_Aim of the exercise_. Tally every line in the data that has the word "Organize" and report only the total.

Recorded data
* * * * *

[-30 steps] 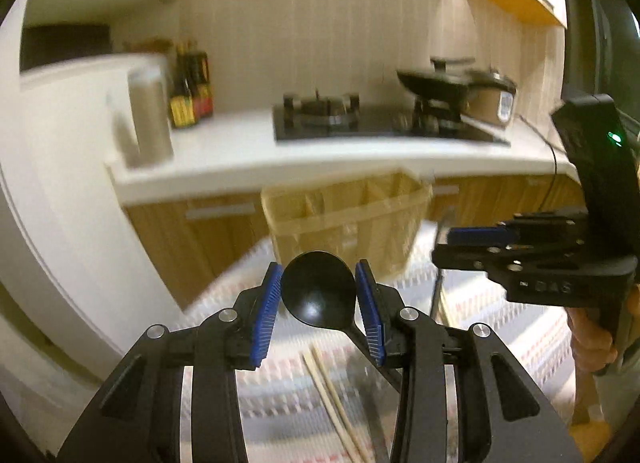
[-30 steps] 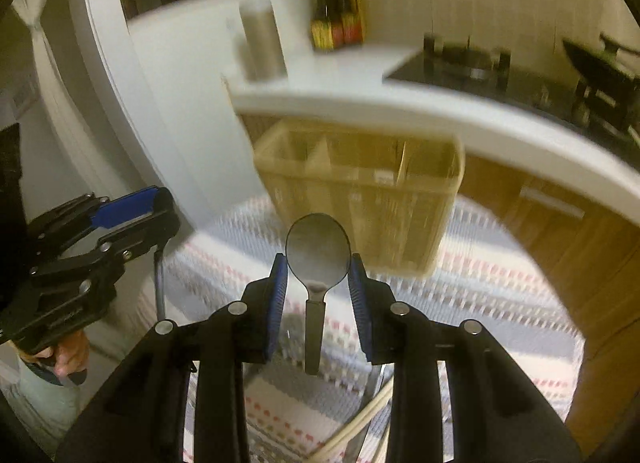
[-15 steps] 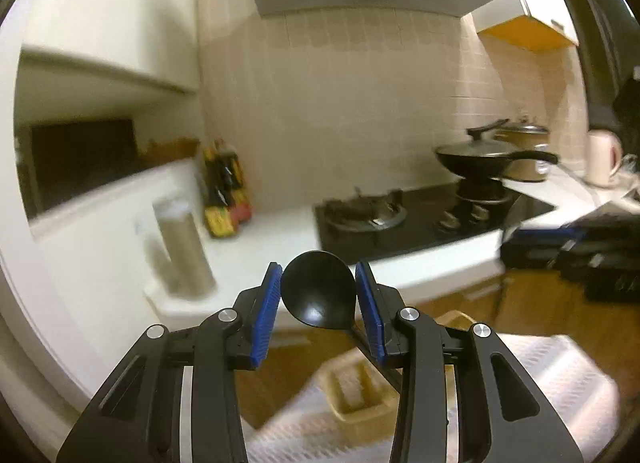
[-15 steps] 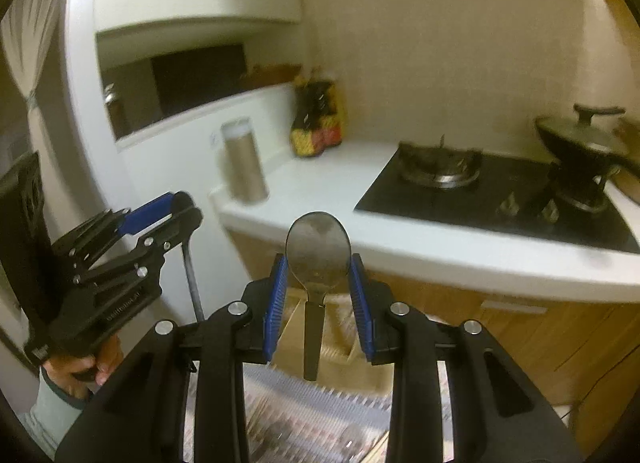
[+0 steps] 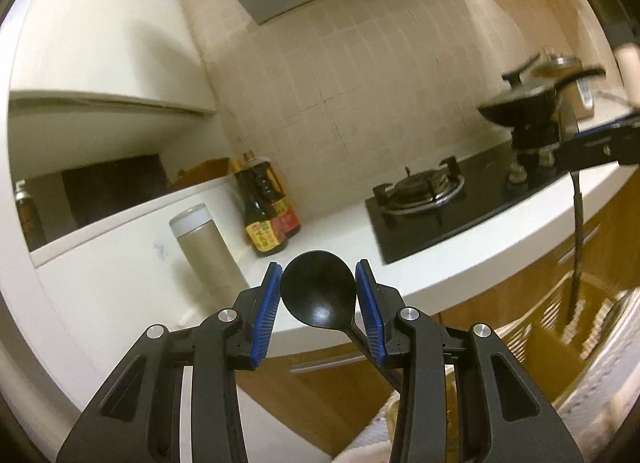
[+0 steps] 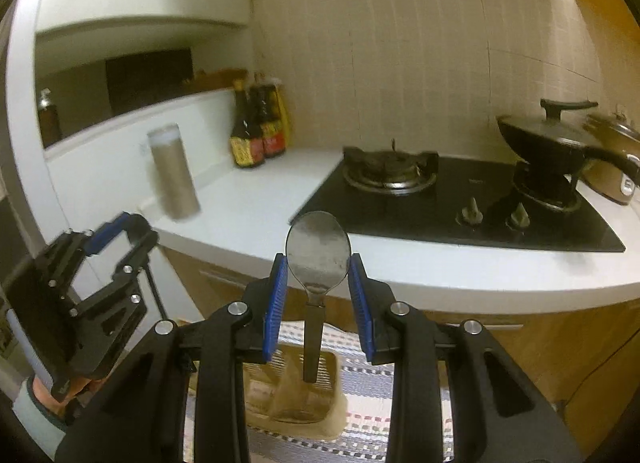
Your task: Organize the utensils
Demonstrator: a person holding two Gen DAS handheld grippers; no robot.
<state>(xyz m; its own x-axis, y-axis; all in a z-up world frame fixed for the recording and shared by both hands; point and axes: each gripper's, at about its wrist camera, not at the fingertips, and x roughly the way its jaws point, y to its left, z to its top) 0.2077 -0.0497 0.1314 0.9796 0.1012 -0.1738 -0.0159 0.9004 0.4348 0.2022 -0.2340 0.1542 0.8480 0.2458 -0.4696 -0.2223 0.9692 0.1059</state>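
Note:
My left gripper (image 5: pixel 318 289) is shut on a black plastic spoon (image 5: pixel 318 289), bowl up between the blue pads, handle running down to the right. My right gripper (image 6: pixel 318 279) is shut on a metal spoon (image 6: pixel 318 251), bowl up, dark handle hanging straight down over the yellow divided utensil basket (image 6: pixel 296 395). In the left wrist view the basket (image 5: pixel 560 347) is at the lower right, with the right gripper (image 5: pixel 596 143) and its spoon handle (image 5: pixel 577 231) above it. The left gripper also shows in the right wrist view (image 6: pixel 100 263) at the left.
A white counter (image 6: pixel 256 199) holds a steel canister (image 6: pixel 174 171), sauce bottles (image 6: pixel 256 127), a black gas hob (image 6: pixel 440 199) with a lidded pan (image 6: pixel 560 135) and a rice cooker (image 6: pixel 616 159). A striped cloth (image 6: pixel 360 415) lies under the basket.
Both grippers have lifted and tilted upward with their spoons still held. The basket has dropped low in both views, and the metal spoon's handle now hangs over it.

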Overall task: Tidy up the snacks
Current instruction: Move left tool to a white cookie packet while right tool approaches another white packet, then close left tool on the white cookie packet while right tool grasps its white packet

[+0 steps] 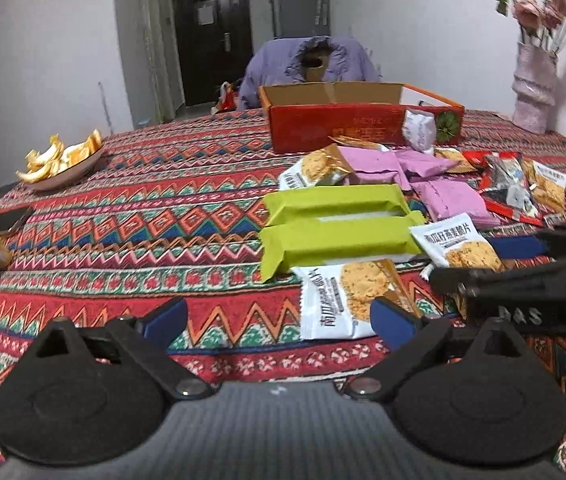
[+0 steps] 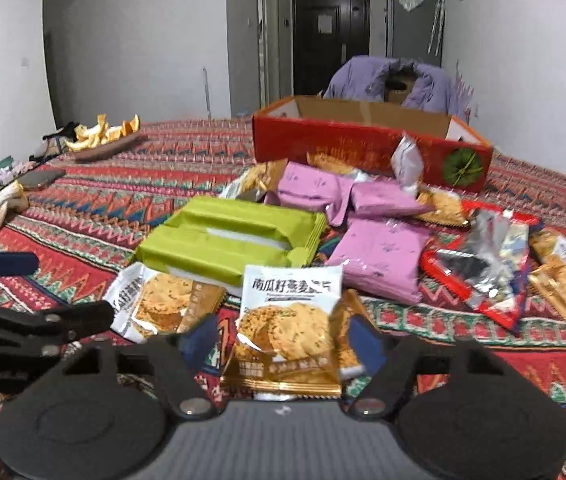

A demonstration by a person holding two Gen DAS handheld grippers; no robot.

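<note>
The red cardboard box [image 2: 367, 148] stands open at upper centre on the tabletop [image 1: 143, 216]; its inside is hidden. A plate [image 1: 69, 170] at left holds orange peels [image 1: 59, 154]. In the right wrist view the right tongs [image 2: 283, 340] are apart, with an oat-crisp packet [image 2: 289, 320] between them, upright, its long axis running up the frame; contact is unclear. The left tongs [image 1: 279, 316] are apart, a second oat-crisp packet [image 1: 343, 300] against their right finger, long axis sideways.

White-and-gold cracker packet [image 2: 289, 320], just before the green packs [image 2: 229, 240], printed "南瓜籽燕麦脆片"; red box's lettering illegible.
</note>
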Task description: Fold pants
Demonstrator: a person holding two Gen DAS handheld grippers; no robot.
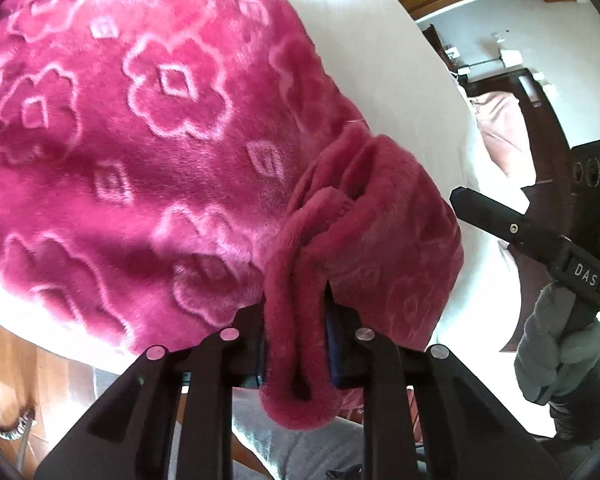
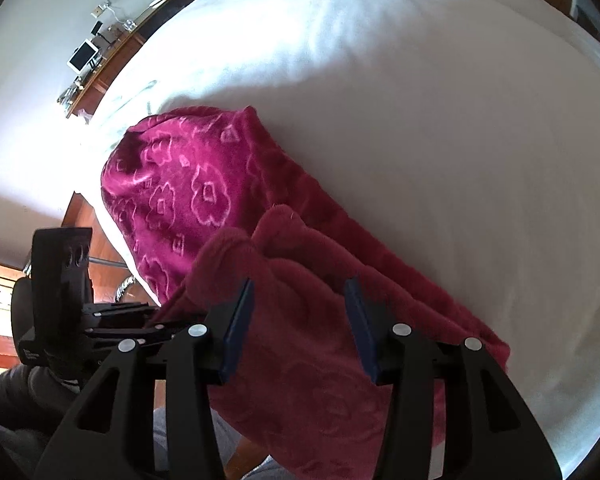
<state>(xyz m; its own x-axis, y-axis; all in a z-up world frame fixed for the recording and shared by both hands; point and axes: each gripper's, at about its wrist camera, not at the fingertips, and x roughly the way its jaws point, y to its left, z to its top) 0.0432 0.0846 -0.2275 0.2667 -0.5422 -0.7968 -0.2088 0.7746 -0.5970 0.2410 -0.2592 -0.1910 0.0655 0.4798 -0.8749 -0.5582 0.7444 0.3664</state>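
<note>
1. The pants (image 1: 140,128), pink plush with an embossed flower pattern, lie on the white bed (image 1: 400,92), filling the left wrist view from 9 to 12 o'clock; their far end runs out of the picture at the left edge.
2. A bunched hem of the pants hangs toward 6 o'clock between the fingers of the left gripper (image 1: 296,344), which are clenched on that thick fold. The fabric hides most of both pads.
3. In the right wrist view the pants (image 2: 188,192) stretch from 10 o'clock down to the bottom edge, where they are cut off.
4. The right gripper (image 2: 300,320) stands with its blue pads apart; plush sits between them, but neither pad visibly presses it.
5. At 3 o'clock in the left view a grey-gloved hand (image 1: 556,352) holds the other gripper's handle, partly cropped.
6. Furniture at the rims is too warped to make out.
</note>
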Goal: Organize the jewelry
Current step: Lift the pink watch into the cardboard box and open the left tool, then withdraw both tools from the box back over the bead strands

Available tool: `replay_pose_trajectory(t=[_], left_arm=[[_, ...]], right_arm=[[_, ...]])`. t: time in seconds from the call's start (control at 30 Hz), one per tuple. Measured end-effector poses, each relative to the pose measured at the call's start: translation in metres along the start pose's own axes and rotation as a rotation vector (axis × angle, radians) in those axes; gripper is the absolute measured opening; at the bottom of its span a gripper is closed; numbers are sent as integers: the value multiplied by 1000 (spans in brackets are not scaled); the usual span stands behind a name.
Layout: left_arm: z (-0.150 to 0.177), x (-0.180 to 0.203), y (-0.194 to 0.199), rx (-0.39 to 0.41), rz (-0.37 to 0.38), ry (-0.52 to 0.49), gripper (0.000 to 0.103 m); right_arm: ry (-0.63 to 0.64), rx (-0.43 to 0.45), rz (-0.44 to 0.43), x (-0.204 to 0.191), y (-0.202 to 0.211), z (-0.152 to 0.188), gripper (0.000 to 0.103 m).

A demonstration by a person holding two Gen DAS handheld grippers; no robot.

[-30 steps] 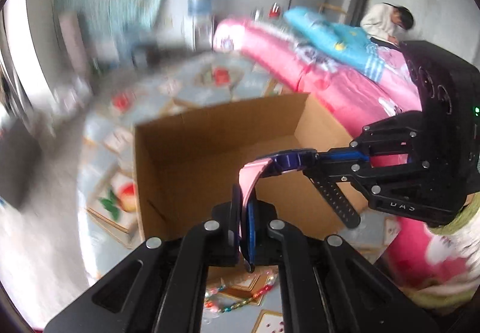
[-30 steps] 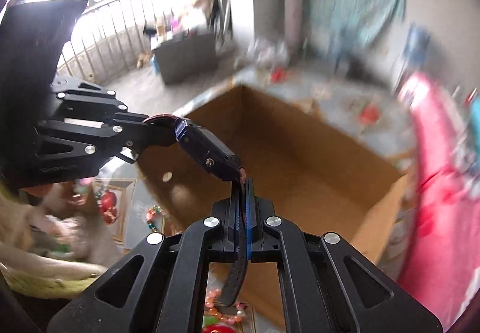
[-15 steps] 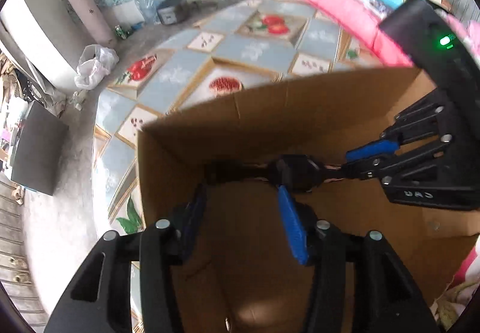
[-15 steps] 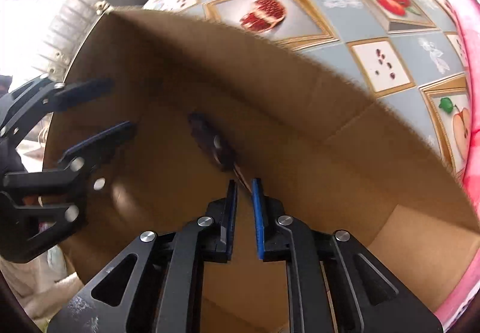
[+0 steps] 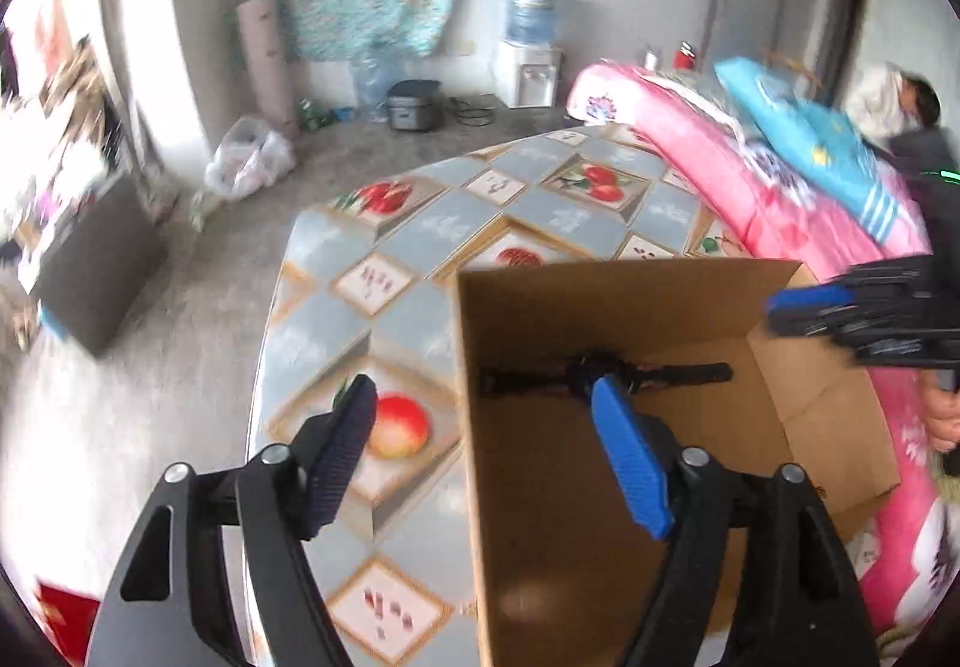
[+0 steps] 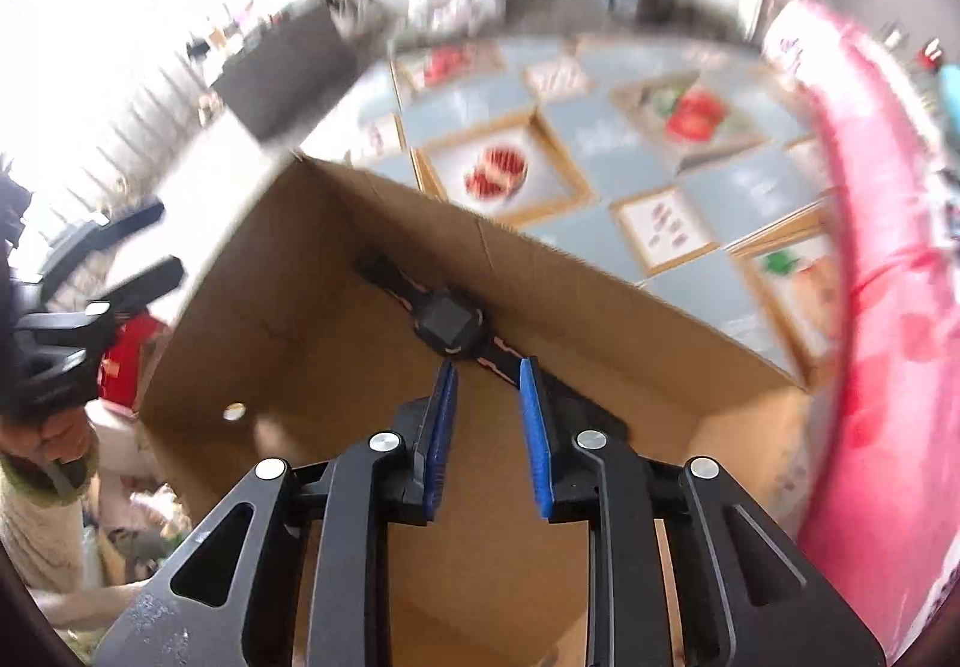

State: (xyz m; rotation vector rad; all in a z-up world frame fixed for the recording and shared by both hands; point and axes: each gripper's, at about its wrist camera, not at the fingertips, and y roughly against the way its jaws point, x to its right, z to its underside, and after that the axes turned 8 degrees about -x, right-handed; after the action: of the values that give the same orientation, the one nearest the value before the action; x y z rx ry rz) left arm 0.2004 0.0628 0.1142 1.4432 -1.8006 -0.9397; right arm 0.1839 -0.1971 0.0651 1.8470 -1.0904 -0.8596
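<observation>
A black wristwatch (image 5: pixel 606 371) with a pink-lined strap lies stretched out inside an open cardboard box (image 5: pixel 630 307), against its far wall; the right wrist view shows the watch (image 6: pixel 447 322) in the box (image 6: pixel 600 319) too. My left gripper (image 5: pixel 486 397) hangs over the box's left wall, its jaws opening wide, with nothing between them. My right gripper (image 6: pixel 485 376) hovers just short of the watch, jaws opening, and the strap runs past its tips without the pads touching it. The other gripper appears at the edge of each view.
The box stands on a table covered with a fruit-patterned cloth (image 5: pixel 384 271). A pink quilt (image 5: pixel 780 199) lies along the right side. A person (image 5: pixel 894 96) sits at the far right. A water dispenser (image 5: pixel 528 66) and bags stand on the floor behind.
Both grippers held the watch by its strap above the box a second ago. They lowered it inside, let it go and drew back, and the watch now rests in the box.
</observation>
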Motion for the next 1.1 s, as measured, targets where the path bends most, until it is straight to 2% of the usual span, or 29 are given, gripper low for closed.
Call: replay_pose_trajectory(t=[0.03, 0.1, 0.2, 0.3, 0.4, 0.57, 0.67, 0.73, 0.87, 0.93, 1.1], left_arm=[[10, -7, 2, -9, 29, 37, 76], [28, -16, 2, -30, 82, 91, 78], [52, -22, -9, -79, 129, 159, 78], [73, -25, -13, -89, 168, 223, 78], [98, -28, 4, -7, 187, 266, 78], [141, -28, 31, 76, 135, 263, 82], [167, -19, 36, 61, 91, 236, 85], [182, -9, 32, 24, 71, 210, 86], [208, 27, 11, -79, 72, 132, 86], [217, 44, 3, -117, 69, 92, 86], [224, 83, -8, -128, 41, -10, 86]], right_arm=[[-23, 54, -2, 0, 19, 16, 45], [-75, 129, 13, 4, 44, 48, 57], [-201, 195, 76, 16, 66, 94, 63], [-339, 225, 31, 29, 66, 136, 63], [-386, 274, -15, 32, 76, 171, 63], [-327, 270, -2, 14, 83, 209, 63], [-284, 226, 39, 9, 65, 218, 63], [-277, 172, 32, 6, 44, 224, 63], [-240, 111, -5, -6, 17, 235, 57], [-185, 79, -5, -19, 4, 240, 49], [-57, 48, 48, -40, -18, 244, 31]])
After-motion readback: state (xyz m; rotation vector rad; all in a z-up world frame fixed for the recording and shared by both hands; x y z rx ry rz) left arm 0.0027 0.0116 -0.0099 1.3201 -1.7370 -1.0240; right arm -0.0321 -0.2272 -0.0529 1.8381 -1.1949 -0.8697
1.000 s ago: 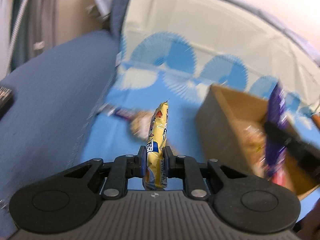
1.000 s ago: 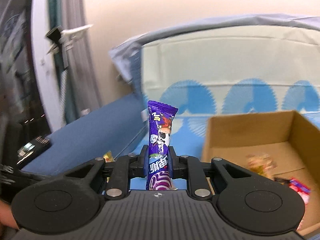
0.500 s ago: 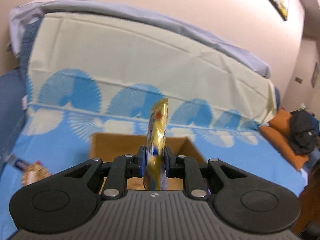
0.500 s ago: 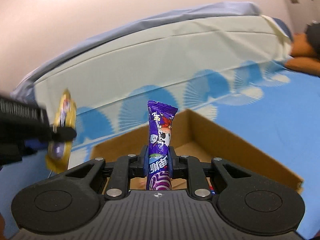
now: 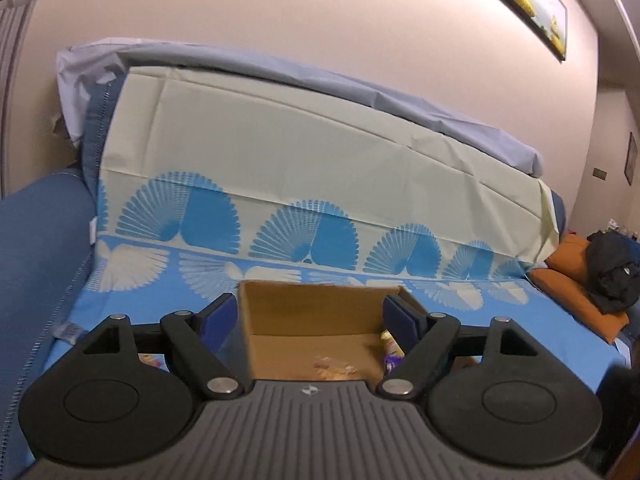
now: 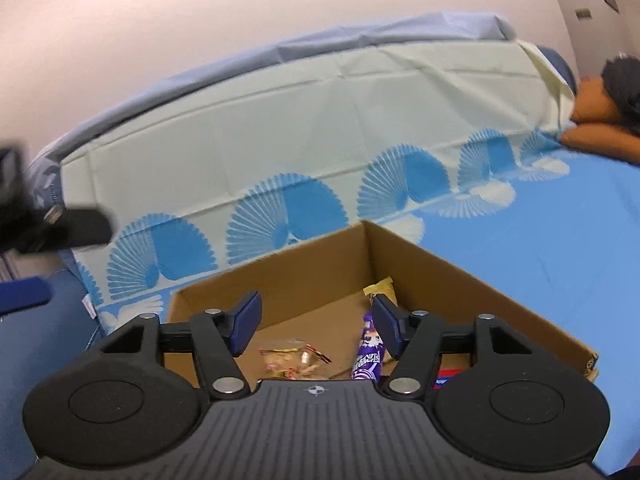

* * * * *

_Problem solution_. 2